The paper "External Organizational Environment" is a wonderful example of a report on management. In the contemporary organizational environment, a lot of dynamics apply, both internally and externally. Organizational performance is highly dependent on the interaction between the internal and external environments. Through appropriate management practices, a balance between the two aspects is significant in ensuring effective management. The internal environment relates to aspects within the organization itself and how they are coordinated towards achieving overall success. No business can operate without the external environment too. The relationship with the outside world is crucial and forms a fundamental part of organizational objectives and strategies.
Management should, therefore, engage in management practices that recognize and appreciate the roles of the two environments in ensuring environmental growth and sustainability. In modern organizational settings, the dynamics are flexible compared to the past. In this view, organizations are always alert and devising ways to respond to the ever-changing environment. The changing environment is mostly driven by significant innovations in technology and communication. The issue of globalization and liberalization of markets and free-market operations have accelerated the changes (Daft, 2009).
As a result, businesses are every day becoming more creative and innovative to keep competitors at bay and meet the ever-rising standards in requirements from all stakeholders. Managers can control internal organizational environments with ease. This is highly dependent on organizational culture and the style of leadership applied in the organization. Leadership plays a key role in shaping the kind of management an organization follows. This is management gets its directions and roles straight from leaders in the organization. Specific leaders have different leadership styles and hence organizations have different management styles.
The extent to which management can control the internal organizational environment is significantly lower than that of an external environment. This is because an organization has very little control over the external environment. Some of these factors that an organization may find it hard to control include economic, political, environmental, governmental, and human factors. Organizations can only react to the effects of external factors (Voiculet, Belu, Elena, & Rizea, 2010). In doing so, somber approaches are relevant in ensuring that the external environment only affects the organization positively and, do not stall objectivity in the organizations.
Due to the unpredictability of external organizational environments, rigid approaches to management and leadership are always bound to fail. This is the reason why organizations are finding it critical in altering their cultures and ways of addressing issues in order to accommodate the new changes. In this essay, the way organizations respond to external environment changes will be discussed in depth. The reasons why organizations respond to external organizational environments will also be evaluated. External organizational environment As mentioned earlier, external factors in an organization are beyond the control of the organization.

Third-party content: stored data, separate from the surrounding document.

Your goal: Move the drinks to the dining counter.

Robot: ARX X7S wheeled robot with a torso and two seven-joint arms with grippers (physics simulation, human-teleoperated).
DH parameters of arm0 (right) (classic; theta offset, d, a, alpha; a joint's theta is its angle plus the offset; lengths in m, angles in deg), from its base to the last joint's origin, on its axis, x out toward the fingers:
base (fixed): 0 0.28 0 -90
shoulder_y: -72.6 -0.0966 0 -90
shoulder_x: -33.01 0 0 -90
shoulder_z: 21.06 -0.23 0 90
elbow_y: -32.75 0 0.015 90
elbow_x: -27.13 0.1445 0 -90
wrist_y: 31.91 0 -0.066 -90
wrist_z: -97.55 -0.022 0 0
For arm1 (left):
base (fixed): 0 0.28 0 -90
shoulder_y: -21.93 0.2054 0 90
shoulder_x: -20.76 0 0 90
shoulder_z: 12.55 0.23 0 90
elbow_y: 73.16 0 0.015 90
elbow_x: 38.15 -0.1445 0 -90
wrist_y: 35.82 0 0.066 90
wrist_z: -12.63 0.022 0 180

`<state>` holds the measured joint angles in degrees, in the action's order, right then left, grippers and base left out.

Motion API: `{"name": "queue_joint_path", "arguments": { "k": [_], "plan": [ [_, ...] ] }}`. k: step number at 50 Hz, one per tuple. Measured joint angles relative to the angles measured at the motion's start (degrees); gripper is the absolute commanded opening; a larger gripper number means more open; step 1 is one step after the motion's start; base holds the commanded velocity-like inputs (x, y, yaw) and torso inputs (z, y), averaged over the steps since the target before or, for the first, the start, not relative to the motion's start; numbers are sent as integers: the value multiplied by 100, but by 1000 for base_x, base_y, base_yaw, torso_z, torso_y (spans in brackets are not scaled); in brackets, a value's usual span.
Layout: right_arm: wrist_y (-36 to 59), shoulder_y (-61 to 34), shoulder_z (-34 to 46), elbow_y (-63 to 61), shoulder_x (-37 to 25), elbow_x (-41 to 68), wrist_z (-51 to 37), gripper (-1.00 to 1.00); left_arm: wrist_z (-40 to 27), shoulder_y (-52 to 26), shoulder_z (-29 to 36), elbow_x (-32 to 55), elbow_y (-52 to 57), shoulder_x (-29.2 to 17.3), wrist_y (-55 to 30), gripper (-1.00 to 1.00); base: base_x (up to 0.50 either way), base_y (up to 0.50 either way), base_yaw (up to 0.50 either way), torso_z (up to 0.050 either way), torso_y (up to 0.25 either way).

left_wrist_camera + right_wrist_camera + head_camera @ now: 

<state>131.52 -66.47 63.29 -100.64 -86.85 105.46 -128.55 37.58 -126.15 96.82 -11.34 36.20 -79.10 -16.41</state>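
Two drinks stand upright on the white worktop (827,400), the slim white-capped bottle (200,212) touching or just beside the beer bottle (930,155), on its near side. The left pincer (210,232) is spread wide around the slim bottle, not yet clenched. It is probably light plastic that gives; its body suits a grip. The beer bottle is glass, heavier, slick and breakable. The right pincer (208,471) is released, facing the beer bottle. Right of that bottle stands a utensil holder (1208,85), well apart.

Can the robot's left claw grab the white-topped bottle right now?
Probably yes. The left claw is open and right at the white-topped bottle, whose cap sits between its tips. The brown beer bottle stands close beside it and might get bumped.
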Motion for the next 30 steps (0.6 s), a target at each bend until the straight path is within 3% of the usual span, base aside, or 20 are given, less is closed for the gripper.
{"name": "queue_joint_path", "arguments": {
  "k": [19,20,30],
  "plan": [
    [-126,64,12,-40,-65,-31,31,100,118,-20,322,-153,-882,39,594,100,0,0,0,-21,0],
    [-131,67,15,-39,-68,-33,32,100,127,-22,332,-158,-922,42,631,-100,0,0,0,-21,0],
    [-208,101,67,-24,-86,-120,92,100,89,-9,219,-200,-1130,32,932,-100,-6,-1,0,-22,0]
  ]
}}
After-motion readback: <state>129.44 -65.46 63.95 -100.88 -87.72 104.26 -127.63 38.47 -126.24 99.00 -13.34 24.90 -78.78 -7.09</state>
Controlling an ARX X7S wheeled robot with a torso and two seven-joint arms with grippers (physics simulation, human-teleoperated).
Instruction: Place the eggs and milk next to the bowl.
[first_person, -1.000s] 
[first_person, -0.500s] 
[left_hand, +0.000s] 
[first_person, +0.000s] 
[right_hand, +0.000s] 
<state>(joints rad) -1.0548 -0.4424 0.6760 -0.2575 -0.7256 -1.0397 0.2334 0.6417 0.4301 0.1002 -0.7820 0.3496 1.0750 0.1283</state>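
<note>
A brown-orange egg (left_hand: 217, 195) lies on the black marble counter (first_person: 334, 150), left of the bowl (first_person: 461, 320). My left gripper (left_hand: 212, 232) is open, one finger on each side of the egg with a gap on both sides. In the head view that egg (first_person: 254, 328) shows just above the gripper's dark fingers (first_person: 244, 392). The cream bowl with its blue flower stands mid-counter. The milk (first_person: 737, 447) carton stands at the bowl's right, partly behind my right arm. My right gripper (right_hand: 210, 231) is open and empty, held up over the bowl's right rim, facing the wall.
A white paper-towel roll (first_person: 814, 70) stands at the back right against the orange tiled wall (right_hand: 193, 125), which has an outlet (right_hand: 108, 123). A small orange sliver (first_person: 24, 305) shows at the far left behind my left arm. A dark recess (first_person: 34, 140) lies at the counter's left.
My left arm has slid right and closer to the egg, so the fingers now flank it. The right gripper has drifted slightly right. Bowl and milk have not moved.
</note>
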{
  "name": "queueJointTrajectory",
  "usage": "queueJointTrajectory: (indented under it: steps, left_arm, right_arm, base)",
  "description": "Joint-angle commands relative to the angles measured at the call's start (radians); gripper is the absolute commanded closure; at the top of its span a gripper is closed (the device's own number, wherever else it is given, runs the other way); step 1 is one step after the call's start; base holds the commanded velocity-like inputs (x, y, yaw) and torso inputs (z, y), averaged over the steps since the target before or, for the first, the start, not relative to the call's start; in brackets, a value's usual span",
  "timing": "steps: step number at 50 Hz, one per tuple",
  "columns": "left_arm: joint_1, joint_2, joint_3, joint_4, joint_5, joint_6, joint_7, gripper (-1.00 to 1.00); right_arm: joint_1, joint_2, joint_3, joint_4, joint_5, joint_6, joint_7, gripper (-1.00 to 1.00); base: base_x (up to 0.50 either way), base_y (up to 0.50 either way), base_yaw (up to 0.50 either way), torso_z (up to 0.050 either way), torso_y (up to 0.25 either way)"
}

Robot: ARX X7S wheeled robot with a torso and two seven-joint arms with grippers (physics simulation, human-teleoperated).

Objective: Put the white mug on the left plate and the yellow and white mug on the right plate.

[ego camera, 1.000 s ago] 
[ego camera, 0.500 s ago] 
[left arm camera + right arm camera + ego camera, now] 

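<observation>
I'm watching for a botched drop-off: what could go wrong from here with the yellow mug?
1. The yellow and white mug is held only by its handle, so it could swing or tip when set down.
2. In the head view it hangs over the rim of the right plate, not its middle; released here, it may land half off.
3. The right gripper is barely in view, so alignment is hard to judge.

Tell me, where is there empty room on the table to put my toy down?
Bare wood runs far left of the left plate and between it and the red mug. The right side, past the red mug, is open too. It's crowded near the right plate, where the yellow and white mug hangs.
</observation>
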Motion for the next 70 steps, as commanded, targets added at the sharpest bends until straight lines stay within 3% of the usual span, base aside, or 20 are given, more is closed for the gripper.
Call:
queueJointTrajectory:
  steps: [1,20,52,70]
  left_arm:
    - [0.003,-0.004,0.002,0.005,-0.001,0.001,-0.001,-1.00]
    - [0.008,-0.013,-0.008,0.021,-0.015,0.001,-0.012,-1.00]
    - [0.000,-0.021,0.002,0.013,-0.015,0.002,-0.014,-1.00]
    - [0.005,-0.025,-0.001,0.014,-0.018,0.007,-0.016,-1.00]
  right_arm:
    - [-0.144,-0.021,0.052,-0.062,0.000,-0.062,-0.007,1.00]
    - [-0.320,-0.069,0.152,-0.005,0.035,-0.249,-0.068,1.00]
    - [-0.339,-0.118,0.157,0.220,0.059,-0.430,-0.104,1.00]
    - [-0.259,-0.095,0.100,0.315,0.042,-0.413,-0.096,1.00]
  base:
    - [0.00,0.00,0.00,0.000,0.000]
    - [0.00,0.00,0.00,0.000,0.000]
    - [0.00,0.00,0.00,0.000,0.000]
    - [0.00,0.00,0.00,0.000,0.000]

The only appropriate response is acting in manners that will take advantage of external factors to grow the organization. For instance, innovators come up with new technological advancements every day. It is up to management to decide whether it is best to replace the existing technology or maintain the existing ones. This will be based on the prospects of the new technology among other factors. Effective management should have the ability t recognize such niches in the market and take advantage of them to edge out competition from rivals.
As organizations grow, average operating costs should reduce as much as possible. Sometimes it is necessary to incur one-off expenses to safeguard future costs. New technology may be more effective than the existing one. However, it may call for huge financial investments to enable implementations. Managers always have to take risks as they may not know when the adopted technology may be replaced by other superior ones. Companies respond to technological changes by acquiring better technology that will aid them to meet consumer demands better.
This way, competitiveness is enhanced and growth is sustained having a technological advantage over rivals may lead to domination in the industry. It may also discourage new entrants in the market. For instance, the Microsoft Corporation has extended its multi-billion empire throughout the world due to its superior and unique technological advantage that many rivals cannot keep up with. Studies in markets and organizations have shown that markets move where technology moves (Laegaard, 2006).